Learning more about our Burrata What is Burrata? A relatively modern specialty from Puglia, Burrata was invented in Andria at the beginning of the 20th century. Its name derives from its buttery center: burro means butter in Italian. A cow’s milk cheese and mozzarella variety, Burrata has a thin spun casing of stretched mozzarella and a decadent, soft and buttery center, which is made from fresh cream and unspun mozzarella curds. This gives the exterior a soft, springy texture while the interior melts in your mouth. Burrata is an incurably creamy cheese with a delicate hint of sweetness in its flavor.
Serve it sliced with ripe tomatoes, coarse sea salt, and basil for a classic antipasto, or melt it onto crostini and watch the cream bubble into rich little pools. Wonderful with smoked salmon and avocado or with Prosciutto and fresh fig. Try tossing Burrata into pasta, such as drained penne or spaghetti. For a truly rich caprese salad, encircle fresh Burrata with slices of ripe red tomatoes and torn basil leaves, and drizzle with olive oil.
Wine Recommendation Pair burrata with Montepulciano. Also enjoy with light red wines such as Beaujolais Nouveau or Pinot Noir or white wines such as Chardonnay, Pinot Grigio, Semillon, or Sauvignon Blanc, Locorotondo, Verdicchio, or a Riesling Italico from Oltrepò Pavese.

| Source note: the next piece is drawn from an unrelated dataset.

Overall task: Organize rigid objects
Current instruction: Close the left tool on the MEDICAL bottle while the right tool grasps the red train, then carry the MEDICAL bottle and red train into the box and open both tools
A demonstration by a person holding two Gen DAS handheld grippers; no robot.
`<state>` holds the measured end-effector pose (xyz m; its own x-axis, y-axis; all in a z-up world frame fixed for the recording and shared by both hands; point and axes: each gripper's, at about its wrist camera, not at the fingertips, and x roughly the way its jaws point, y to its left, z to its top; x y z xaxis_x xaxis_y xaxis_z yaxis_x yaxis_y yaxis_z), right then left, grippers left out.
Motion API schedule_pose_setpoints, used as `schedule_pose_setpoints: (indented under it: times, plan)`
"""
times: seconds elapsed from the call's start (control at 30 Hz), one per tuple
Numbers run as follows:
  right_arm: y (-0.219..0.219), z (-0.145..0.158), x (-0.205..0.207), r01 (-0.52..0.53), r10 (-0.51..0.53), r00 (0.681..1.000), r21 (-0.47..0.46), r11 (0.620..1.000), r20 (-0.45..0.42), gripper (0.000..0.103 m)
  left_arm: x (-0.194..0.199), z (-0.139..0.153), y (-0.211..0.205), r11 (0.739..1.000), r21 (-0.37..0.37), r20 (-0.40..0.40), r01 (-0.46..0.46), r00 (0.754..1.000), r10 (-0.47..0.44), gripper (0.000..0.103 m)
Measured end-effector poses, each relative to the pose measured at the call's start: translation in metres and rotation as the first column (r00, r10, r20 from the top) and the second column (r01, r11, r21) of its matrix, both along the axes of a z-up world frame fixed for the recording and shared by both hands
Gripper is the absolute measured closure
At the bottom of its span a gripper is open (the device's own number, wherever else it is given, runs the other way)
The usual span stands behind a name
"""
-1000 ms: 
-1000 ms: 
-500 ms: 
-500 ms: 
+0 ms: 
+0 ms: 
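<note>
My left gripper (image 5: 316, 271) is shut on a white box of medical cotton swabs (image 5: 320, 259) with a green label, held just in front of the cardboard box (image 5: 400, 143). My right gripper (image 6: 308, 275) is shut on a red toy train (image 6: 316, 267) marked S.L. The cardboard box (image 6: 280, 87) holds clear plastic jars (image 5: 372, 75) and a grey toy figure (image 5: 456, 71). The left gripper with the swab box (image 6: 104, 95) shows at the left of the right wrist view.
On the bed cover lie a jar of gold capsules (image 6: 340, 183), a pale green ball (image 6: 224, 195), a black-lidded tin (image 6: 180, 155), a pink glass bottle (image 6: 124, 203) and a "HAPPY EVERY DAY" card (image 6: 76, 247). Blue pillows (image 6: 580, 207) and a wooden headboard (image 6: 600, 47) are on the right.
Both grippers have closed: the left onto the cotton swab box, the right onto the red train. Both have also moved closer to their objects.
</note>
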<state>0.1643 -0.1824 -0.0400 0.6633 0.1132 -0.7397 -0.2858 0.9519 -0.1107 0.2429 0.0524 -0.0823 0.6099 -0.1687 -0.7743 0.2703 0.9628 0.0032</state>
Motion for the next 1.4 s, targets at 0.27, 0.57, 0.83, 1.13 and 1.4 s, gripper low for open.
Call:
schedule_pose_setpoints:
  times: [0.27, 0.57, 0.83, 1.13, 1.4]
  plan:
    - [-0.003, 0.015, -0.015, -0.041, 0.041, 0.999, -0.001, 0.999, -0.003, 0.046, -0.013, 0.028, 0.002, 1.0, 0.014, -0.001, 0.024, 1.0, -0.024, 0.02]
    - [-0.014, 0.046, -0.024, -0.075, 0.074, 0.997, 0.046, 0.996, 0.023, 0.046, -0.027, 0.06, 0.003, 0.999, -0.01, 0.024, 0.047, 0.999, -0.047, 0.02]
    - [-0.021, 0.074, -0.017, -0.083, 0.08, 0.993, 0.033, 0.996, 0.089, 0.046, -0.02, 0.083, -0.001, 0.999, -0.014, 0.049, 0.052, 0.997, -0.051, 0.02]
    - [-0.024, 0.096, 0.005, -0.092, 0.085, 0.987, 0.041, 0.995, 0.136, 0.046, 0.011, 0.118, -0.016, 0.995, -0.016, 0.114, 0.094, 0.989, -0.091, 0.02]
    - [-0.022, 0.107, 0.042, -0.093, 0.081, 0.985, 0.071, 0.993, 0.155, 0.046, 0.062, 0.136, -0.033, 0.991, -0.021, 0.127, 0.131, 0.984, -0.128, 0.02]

Accompaniments Fruit: Melon, fresh figs, avocado
Breads: Crusty Italian, focaccia, pizza,crostini,grissini
Condiments: Roasted peppers, anchovies, olives, fresh basil, cured meats, caviar, smoked salmon, balsamic vinegar, olive oil & black pepper, truffle oil, toasted nuts, honey, candied fruit
See our recipe section under “Entertaining with Cantaré”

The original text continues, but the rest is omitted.